5 Replies to “Posit Science: Does It Help?”

  1. See also this article from the New York Times (Oct. 31):

    The Brain Trainers

    I’ve only had time to read the first few paragraphs, but Posit Science is mentioned in the article (along with some other companies that are similar).

    Seth: The NY Times article suggests that parents with learning disabled children will pay enormous prices for training (e.g., $10,000/year) and the training does help. That’s a considerably different target population than the one aimed at by the Posit Science website: old people.

  2. Dear Dr. Roberts,

    I’m the CEO of Posit Science, and an author on the IMPACT papers – I saw your blog post and thought I could shed some light on your questions. Generally, this information is covered in our publications, but was too detailed to have on our web pages. They are great questions!

    1) Active Control: We picked an active control that was comparable to what doctors currently recommend – which is to stay cognitively active. People in this group learned from educational DVD’s (like Cosmos, History of Art, and so forth) and took quizzes each day on what they learned. This was a good control for our study because we could match the time spent on cognitive training, and people enrolled in this arm believed that this activity could help their cognitive function – so we could maintain the study blind for participants.

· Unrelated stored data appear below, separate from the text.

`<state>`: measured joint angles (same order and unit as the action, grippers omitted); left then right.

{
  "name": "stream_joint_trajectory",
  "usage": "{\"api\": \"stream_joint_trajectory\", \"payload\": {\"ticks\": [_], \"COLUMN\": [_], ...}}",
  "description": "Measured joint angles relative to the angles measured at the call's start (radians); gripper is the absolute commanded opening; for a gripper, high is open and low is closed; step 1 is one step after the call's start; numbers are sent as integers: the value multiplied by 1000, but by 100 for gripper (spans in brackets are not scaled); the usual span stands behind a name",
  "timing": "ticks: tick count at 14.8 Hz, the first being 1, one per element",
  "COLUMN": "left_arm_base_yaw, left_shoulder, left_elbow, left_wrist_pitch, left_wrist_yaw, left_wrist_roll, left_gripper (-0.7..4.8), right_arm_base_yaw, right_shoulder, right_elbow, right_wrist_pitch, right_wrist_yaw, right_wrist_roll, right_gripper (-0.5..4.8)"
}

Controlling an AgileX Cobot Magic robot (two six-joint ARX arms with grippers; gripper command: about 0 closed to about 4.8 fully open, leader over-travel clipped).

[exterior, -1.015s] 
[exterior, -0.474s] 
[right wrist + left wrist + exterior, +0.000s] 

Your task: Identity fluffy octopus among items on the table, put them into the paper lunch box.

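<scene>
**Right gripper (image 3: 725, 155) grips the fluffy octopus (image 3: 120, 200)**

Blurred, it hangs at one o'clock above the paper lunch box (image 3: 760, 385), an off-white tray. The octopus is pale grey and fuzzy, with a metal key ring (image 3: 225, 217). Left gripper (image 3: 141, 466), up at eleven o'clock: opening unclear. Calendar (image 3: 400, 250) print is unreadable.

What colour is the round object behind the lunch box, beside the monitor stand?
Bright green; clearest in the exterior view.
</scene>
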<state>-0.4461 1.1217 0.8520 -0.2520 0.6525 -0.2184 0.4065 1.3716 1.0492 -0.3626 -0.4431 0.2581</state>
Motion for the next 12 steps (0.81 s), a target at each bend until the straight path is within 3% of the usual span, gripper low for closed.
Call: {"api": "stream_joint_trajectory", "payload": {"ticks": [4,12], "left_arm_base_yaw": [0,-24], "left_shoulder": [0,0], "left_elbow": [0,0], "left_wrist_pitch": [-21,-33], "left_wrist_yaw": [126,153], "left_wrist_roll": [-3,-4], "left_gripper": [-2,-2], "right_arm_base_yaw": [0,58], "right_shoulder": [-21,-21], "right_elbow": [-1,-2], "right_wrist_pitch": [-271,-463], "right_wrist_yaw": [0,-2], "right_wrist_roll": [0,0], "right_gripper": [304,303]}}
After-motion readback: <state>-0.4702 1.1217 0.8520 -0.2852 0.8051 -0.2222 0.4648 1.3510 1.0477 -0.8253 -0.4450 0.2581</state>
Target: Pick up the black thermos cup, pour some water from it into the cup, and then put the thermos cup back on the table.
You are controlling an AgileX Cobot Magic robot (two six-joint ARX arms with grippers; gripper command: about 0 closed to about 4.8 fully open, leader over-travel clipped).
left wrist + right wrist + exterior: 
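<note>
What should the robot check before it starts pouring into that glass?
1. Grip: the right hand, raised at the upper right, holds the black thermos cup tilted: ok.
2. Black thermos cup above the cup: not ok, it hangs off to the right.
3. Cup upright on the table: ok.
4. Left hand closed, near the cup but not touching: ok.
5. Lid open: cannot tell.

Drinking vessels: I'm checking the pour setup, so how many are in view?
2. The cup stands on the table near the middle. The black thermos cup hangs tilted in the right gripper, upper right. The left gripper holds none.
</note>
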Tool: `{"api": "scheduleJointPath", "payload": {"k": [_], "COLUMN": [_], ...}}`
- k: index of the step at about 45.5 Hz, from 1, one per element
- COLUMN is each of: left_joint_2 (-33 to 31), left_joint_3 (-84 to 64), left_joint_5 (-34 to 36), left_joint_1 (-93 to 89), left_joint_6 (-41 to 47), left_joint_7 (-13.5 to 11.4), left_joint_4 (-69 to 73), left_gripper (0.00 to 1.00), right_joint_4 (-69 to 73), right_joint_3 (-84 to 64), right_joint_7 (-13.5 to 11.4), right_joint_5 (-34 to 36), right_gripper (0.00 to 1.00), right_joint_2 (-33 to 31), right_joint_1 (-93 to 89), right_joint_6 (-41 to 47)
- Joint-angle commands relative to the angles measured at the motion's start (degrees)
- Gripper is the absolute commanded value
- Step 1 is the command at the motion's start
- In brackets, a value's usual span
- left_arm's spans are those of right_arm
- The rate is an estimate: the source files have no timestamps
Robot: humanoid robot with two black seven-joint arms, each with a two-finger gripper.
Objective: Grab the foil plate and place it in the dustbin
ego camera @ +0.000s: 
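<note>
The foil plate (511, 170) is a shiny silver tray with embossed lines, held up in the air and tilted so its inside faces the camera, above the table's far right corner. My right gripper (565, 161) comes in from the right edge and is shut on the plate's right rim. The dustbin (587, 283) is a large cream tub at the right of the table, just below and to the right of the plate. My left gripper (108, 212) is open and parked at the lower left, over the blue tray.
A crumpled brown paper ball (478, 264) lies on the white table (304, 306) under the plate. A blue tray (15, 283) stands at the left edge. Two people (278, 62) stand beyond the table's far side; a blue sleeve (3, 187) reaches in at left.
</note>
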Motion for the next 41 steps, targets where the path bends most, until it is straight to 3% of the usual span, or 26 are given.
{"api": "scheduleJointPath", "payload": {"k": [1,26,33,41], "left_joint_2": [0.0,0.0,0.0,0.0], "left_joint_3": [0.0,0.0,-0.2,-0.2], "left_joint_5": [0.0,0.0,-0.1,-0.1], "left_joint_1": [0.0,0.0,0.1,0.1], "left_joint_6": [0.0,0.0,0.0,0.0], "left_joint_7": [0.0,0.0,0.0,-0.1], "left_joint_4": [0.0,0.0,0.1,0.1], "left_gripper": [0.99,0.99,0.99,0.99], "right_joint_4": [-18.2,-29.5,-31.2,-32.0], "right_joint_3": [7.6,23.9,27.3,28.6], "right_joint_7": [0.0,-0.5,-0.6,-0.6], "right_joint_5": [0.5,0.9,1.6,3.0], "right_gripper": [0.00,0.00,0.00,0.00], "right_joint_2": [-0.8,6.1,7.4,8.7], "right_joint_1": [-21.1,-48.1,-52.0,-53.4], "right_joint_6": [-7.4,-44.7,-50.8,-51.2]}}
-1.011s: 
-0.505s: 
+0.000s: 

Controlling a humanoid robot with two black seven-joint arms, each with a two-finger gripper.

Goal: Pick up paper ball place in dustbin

    2) Self-Report Measure: The CSRQ has 25 questions, with questions like “I have felt I have a good memory”, rated 1 (almost always) to 5 (hardly ever) over the past two weeks of time. In clinical trials like this, the best way to consider the magnitude of the effect is an effect size measure – we use the standard Cohen’s d measure. On this measure, the effect on standardized neuropsychological tests is about 0.25, which is equivalent to ~10 years of cognitive function. The effect size on the self-report measure was about the same, indicating that the improvement in objective measures of cognition matched the improvement in subjective measures – people really noticed the changes in themselves. There are a few mood questions on the CSRQ, because mood and cognition are related, however repeating the analysis with the mood questions removed doesn’t affect the results – the effect is the same just considering the core cognition questions.

    We are proud of the clinical trials that we and our scientific collaborators have run – we think that this kind of evidence is crucial to the field of brain training, and we’re proud to have been involved in all of the largest and best executed studies in the field.

    Thanks for your interest in our work!

    Best regards,
    Henry Mahncke
    CEO, Posit Science

    Seth’s response to Dr. Mahncke: Thanks for your answers. I understand what you say about the control group. About the size of improvement on the all-important real-world measures, however, I disagree that “the standard Cohen’s d measure” is a good way to measure effect size. For an academic audience, maybe, but I am sure that the typical visitor to your website has no idea what that is. To convince me that your treatment reduced cognitive age by ten years, I would want to see three things: (a) All the questions of the CSRQ-25 so I could see what is being measured. (b) How the CSRQ-25 score (with the mood questions omitted) varies with age. You seem to say that the average score gets worse by 0.07 in 10 years. I am unsure that this is the case. I saw no evidence supporting that claim. (c) The effect of the IMPACT treatment on the score-versus-age function. It would be especially good to see the score versus age function separately for the two groups in the IMPACT study. A graph showing both functions (one for each group) would make it much clearer if your claim of 10 years improvement is reasonable.

  3. When it comes to Brain training I would like to see how Posit Science compares to Anki.
    Anki is also mentally challenging and I would expect similar effects on the measures that the IMPACT studied.

    On the other hand Anki has the additional advantage of helping you learn knowledge.

    Seth: I agree, that would be a good comparison.